### The problem:
Your answer should contain only the lines from the top of the data below down through the one with "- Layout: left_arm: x", transcribed exactly and without pictures; please include nothing more.

### Source data:
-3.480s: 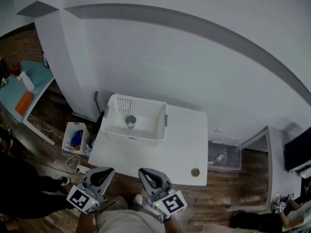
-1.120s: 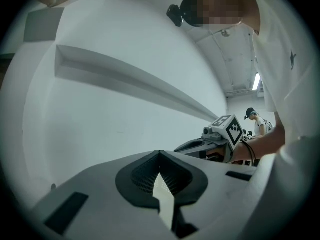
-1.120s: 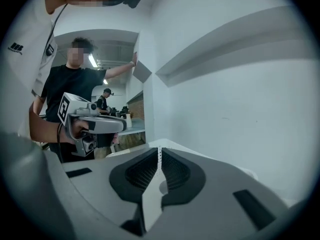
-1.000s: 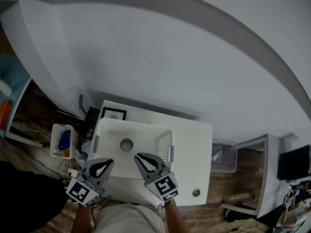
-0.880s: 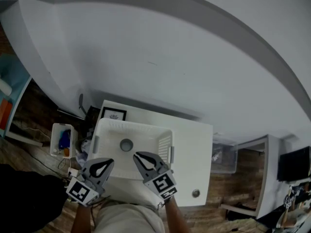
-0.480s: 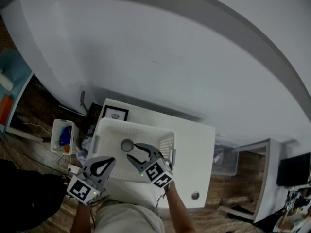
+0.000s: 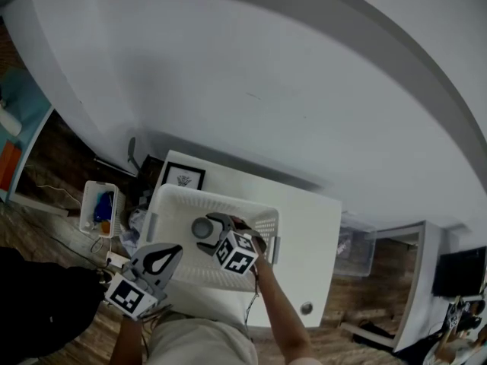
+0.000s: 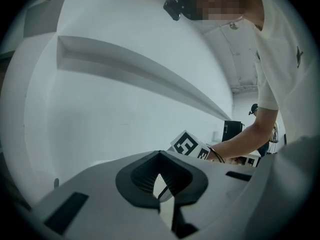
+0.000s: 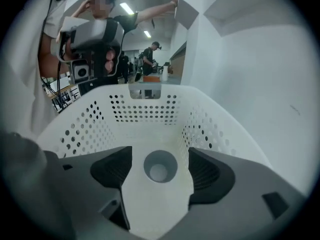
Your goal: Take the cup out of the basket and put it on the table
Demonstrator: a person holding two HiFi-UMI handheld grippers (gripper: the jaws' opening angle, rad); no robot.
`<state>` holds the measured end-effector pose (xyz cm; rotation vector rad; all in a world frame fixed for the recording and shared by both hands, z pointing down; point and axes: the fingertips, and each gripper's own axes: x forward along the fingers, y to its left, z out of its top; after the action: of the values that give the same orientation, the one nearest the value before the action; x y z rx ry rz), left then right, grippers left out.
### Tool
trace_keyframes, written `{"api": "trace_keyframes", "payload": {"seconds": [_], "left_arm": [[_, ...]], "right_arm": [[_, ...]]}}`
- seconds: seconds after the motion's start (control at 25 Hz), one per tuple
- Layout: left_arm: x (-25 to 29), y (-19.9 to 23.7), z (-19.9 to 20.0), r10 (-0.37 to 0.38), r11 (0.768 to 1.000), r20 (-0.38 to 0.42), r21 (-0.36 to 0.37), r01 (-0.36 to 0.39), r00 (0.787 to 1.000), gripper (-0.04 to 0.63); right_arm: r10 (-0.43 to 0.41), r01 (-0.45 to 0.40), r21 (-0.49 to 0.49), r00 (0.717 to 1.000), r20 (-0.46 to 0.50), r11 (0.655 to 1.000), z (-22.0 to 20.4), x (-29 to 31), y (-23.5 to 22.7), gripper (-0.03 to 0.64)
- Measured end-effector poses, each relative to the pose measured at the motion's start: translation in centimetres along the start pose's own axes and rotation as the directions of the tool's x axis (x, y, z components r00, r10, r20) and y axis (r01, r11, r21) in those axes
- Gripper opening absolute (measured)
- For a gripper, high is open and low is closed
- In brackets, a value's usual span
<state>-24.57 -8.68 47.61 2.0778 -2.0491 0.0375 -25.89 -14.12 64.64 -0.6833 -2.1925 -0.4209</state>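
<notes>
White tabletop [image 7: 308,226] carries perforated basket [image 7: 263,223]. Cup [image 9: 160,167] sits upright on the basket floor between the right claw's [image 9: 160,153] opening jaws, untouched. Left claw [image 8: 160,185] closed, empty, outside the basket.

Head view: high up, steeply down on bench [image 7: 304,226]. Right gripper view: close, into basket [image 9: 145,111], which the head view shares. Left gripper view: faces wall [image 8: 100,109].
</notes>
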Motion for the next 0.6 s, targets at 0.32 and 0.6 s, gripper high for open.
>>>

### Completed exercise:
-3.480s: 
-1.120s: 
-1.120s: 
-1.000s: 
-0.880s: 
-0.480s: 
+0.000s: 
+0.000s: 
+0.000s: 
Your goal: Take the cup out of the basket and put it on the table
Demonstrator: a person holding two HiFi-UMI handheld grippers (gripper: the jaws' opening angle, rad); no robot.
`<state>` holds the measured end-effector pose (xyz cm; rotation vector rad; all in a world frame fixed for the recording and shared by both hands, z pointing down; point and axes: the fingertips, and each gripper's own axes: x forward along the fingers, y to its left, z out of its top; after the action: of the values that give the same orientation, the one nearest the value before the action; x y z rx ry rz), left then right, grippers left out.
### Tool
trace_keyframes, written `{"api": "trace_keyframes", "payload": {"seconds": [_], "left_arm": [[_, ...]], "right_arm": [[_, ...]]}}`
- seconds: seconds after the motion's start (control at 25 Hz), one per tuple
- Layout: left_arm: x (-25 to 29), y (-19.9 to 23.7), z (-19.9 to 20.0), r10 (-0.37 to 0.38), r11 (0.768 to 1.000), r20 (-0.38 to 0.42), r21 (-0.36 to 0.37), r01 (-0.36 to 0.39), r00 (0.787 to 1.000), gripper (-0.04 to 0.63); right_arm: r10 (-0.43 to 0.41), r01 (-0.45 to 0.40), r21 (-0.49 to 0.49), r00 (0.717 to 1.000), r20 (-0.46 to 0.50), r11 (0.655 to 1.000), z (-22.0 to 20.4), x (-29 to 31), y (-23.5 to 22.7), gripper (-0.03 to 0.64)

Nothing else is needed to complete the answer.